YOUR TASK: Filter the listing for lines containing "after".

DATA SECTION:
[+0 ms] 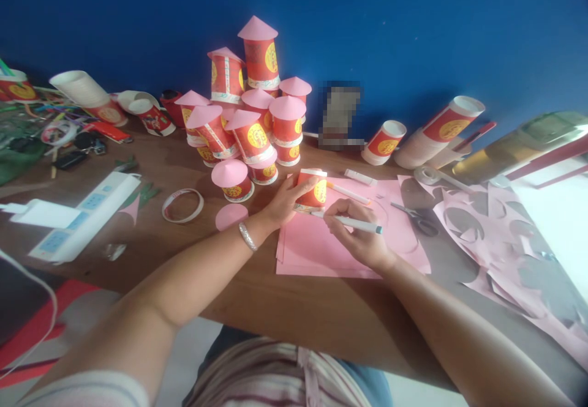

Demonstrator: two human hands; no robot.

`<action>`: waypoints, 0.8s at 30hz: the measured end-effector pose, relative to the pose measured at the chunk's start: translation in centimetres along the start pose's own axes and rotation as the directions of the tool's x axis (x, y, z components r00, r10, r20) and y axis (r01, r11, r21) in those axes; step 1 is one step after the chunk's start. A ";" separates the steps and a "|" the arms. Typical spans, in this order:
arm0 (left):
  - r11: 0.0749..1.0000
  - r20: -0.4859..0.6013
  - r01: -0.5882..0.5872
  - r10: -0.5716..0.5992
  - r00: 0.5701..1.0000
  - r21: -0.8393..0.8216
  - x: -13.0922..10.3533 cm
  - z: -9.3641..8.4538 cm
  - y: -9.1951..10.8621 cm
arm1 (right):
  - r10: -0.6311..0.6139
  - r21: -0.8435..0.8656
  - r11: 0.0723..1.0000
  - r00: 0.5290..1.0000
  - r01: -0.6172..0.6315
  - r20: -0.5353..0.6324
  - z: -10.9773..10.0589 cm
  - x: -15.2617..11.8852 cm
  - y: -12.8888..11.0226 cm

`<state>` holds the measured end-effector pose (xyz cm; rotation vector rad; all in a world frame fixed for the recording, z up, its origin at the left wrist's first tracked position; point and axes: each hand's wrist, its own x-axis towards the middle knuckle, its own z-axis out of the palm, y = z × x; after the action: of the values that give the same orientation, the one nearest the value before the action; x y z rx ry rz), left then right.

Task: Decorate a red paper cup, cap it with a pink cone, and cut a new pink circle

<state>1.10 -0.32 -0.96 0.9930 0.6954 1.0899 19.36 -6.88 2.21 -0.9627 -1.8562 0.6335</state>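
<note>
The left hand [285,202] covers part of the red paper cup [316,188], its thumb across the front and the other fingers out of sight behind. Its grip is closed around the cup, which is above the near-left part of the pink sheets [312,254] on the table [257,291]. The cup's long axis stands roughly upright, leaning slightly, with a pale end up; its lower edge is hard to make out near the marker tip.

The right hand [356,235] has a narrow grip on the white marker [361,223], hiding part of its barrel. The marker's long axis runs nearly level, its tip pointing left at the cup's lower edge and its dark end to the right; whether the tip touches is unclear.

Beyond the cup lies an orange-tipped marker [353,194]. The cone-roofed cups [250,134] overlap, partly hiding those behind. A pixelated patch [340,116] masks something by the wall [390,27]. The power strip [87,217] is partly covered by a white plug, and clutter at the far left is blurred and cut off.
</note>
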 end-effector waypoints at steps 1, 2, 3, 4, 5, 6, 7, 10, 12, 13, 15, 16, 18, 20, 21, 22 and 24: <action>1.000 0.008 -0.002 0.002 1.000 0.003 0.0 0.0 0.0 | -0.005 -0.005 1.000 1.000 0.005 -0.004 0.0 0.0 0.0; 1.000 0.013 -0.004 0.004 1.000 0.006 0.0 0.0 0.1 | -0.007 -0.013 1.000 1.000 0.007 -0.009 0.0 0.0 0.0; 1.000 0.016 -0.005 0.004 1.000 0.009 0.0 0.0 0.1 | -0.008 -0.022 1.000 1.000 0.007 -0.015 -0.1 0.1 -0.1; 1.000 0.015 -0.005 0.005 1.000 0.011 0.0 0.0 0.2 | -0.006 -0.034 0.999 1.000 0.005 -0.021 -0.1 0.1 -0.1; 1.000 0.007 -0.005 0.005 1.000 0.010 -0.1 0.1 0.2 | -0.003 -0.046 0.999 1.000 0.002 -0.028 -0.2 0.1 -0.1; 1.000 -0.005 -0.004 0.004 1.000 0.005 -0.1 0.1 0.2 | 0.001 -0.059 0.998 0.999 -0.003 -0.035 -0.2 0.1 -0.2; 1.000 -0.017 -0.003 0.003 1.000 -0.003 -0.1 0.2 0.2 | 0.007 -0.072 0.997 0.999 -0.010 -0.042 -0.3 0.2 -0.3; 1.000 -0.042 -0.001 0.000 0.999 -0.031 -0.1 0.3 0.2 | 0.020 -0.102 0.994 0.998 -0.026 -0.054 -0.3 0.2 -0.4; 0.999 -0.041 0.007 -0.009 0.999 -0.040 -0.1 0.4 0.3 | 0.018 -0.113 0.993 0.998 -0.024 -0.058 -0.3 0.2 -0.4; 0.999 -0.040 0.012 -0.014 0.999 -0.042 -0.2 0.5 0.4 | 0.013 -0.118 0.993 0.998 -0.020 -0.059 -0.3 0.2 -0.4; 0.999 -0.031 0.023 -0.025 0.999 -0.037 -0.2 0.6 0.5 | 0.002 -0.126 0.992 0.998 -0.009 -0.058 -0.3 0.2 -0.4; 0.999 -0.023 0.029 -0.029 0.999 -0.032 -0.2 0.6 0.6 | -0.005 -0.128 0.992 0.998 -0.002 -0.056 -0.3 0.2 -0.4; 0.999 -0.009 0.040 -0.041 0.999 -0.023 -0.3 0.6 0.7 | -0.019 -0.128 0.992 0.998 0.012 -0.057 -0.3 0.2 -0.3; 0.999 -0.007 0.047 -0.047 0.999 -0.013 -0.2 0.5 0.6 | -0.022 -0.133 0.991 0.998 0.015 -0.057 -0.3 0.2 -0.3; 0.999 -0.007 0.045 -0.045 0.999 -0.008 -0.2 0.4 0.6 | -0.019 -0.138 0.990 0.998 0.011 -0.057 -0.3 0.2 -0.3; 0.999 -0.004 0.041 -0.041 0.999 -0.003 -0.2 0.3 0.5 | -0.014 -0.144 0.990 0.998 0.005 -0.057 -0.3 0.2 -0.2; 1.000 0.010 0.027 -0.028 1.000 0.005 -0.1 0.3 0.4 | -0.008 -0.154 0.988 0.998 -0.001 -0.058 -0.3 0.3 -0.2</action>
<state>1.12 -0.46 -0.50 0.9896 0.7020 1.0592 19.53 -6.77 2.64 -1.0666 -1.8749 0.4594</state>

SOLUTION:
`<action>`: waypoints, 0.8s at 30hz: the measured end-effector pose, relative to the pose measured at the chunk's start: translation in centimetres along the start pose's own axes and rotation as the directions of the tool's x axis (x, y, z components r00, r10, r20) and y axis (r01, r11, r21) in those axes; step 1 is one step after the chunk's start. A ";" separates the steps and a "|" the arms. Typical spans, in this order:
`<state>` holds the measured end-effector pose (xyz cm; rotation vector rad; all in a world frame fixed for the recording, z up, its origin at the left wrist's first tracked position; point and axes: each hand's wrist, its own x-axis towards the middle knuckle, its own z-axis out of the palm, y = z × x; after the action: of the values that give the same orientation, the one nearest the value before the action; x y z rx ry rz), left then right.

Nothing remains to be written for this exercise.